■ **WORK INSTRUCTIONS**
Word for word, set down the lines from the one that contains "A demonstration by" through the final line of the data; no pictures belong in the copy.

■ **RAW DATA**
____
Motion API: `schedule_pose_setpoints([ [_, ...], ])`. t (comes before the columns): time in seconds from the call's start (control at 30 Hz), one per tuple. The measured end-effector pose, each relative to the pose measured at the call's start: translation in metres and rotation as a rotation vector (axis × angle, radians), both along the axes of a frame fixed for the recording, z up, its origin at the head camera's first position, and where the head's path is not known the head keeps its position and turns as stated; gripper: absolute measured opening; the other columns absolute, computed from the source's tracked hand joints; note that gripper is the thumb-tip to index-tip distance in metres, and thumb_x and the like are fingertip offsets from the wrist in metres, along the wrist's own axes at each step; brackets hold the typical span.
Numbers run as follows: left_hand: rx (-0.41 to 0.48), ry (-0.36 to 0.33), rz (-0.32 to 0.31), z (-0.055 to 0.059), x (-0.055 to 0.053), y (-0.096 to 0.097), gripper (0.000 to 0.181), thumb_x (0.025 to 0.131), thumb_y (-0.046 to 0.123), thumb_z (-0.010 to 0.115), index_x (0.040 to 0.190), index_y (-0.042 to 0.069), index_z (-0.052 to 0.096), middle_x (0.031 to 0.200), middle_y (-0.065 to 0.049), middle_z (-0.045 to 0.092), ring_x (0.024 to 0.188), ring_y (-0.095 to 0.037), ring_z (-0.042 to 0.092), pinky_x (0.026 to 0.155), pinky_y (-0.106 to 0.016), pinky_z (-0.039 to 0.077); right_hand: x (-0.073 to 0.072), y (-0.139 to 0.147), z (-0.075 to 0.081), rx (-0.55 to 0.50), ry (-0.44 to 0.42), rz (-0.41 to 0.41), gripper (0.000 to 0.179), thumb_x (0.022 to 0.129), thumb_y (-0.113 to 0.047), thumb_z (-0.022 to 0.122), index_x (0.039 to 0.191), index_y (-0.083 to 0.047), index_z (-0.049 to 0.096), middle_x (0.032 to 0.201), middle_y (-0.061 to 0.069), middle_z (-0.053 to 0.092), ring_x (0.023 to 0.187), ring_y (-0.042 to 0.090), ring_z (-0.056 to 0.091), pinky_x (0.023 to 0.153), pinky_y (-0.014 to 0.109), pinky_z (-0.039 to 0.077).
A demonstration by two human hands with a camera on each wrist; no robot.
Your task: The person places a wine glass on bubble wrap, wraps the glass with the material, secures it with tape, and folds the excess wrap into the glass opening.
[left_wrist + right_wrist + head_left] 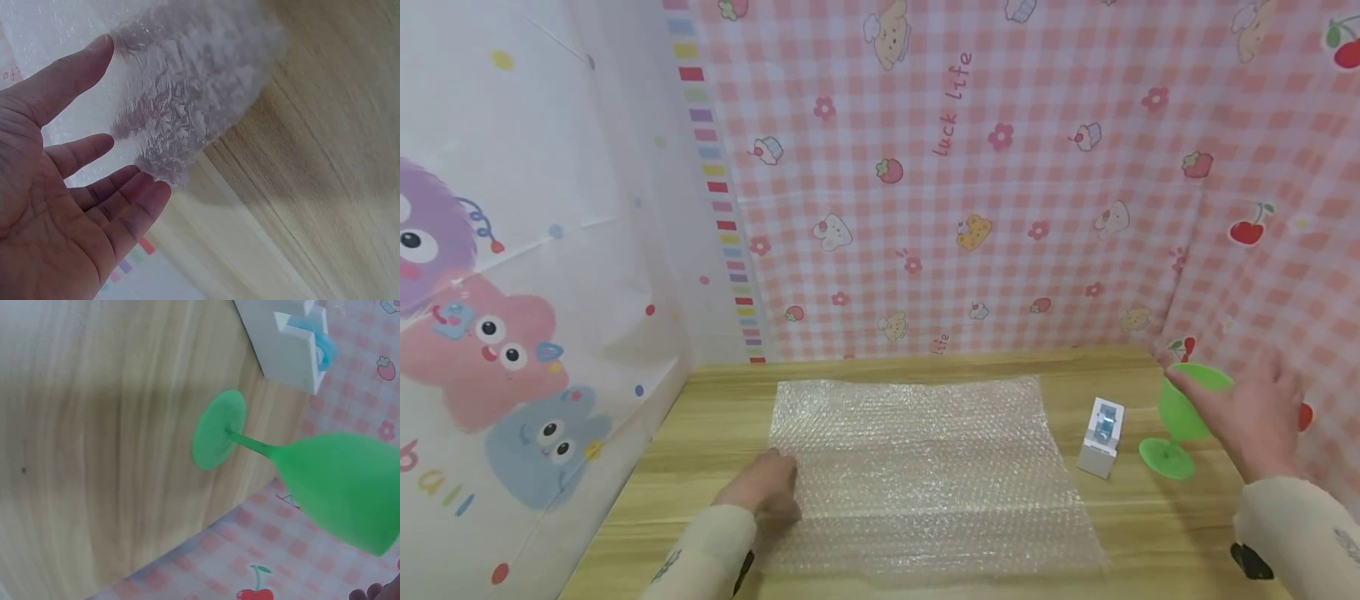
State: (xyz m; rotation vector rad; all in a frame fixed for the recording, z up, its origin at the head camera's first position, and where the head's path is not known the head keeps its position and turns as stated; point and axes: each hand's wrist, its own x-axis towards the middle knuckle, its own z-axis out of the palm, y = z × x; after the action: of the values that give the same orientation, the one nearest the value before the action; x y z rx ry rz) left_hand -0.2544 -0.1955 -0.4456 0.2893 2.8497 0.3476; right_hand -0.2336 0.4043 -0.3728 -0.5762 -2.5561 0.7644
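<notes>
A sheet of bubble wrap (917, 475) lies flat across the middle of the wooden table. At its left edge is my left hand (767, 485); in the left wrist view the fingers (134, 215) are loosely spread beside the wrap's corner (181, 94), with nothing gripped. On the right, a green plastic goblet (1180, 408) stands upright on its round foot. My right hand (1258, 412) is beside its bowl, thumb near the rim and fingers extended behind. The right wrist view shows the goblet (337, 481) whole in stem and foot, with only fingertips (375, 590) at the lower corner.
A white tape dispenser (1102, 437) with a blue roll stands between the bubble wrap and the goblet. Pink checked cloth (940, 192) hangs behind the table (700, 433) and on the right; white printed cloth (617, 292) hangs on the left.
</notes>
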Motion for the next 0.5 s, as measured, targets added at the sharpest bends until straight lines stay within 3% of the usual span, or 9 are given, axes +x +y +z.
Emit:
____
■ **SOLUTION BELOW**
A demonstration by two human hands with a camera on each wrist; no robot.
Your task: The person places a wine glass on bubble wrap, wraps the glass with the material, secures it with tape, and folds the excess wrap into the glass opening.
[left_wrist + right_wrist + head_left] 
State: (xyz m; rotation vector rad; all in a frame fixed for the recording, z up, its origin at the head camera's first position, and where the head's path is not known the head keeps its position and turns as stated; point and axes: each hand's wrist, its own x-axis towards the middle knuckle, its own z-axis out of the palm, y = z × x; after the action: of the values that give the same orientation, the one nearest the value before the action; x y z rx ry rz) left_hand -0.2544 -0.1955 -0.4456 0.2893 2.8497 0.3476; right_hand -0.2336 0.4043 -0.3728 -0.5762 -2.5561 0.7644
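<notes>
A sheet of bubble wrap (917, 475) lies flat across the middle of the wooden table. At its left edge is my left hand (767, 485); in the left wrist view the fingers (134, 215) are loosely spread beside the wrap's corner (181, 94), with nothing gripped. On the right, a green plastic goblet (1180, 408) stands upright on its round foot. My right hand (1258, 412) is beside its bowl, thumb near the rim and fingers extended behind. The right wrist view shows the goblet (337, 481) whole in stem and foot, with only fingertips (375, 590) at the lower corner.
A white tape dispenser (1102, 437) with a blue roll stands between the bubble wrap and the goblet. Pink checked cloth (940, 192) hangs behind the table (700, 433) and on the right; white printed cloth (617, 292) hangs on the left.
</notes>
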Motion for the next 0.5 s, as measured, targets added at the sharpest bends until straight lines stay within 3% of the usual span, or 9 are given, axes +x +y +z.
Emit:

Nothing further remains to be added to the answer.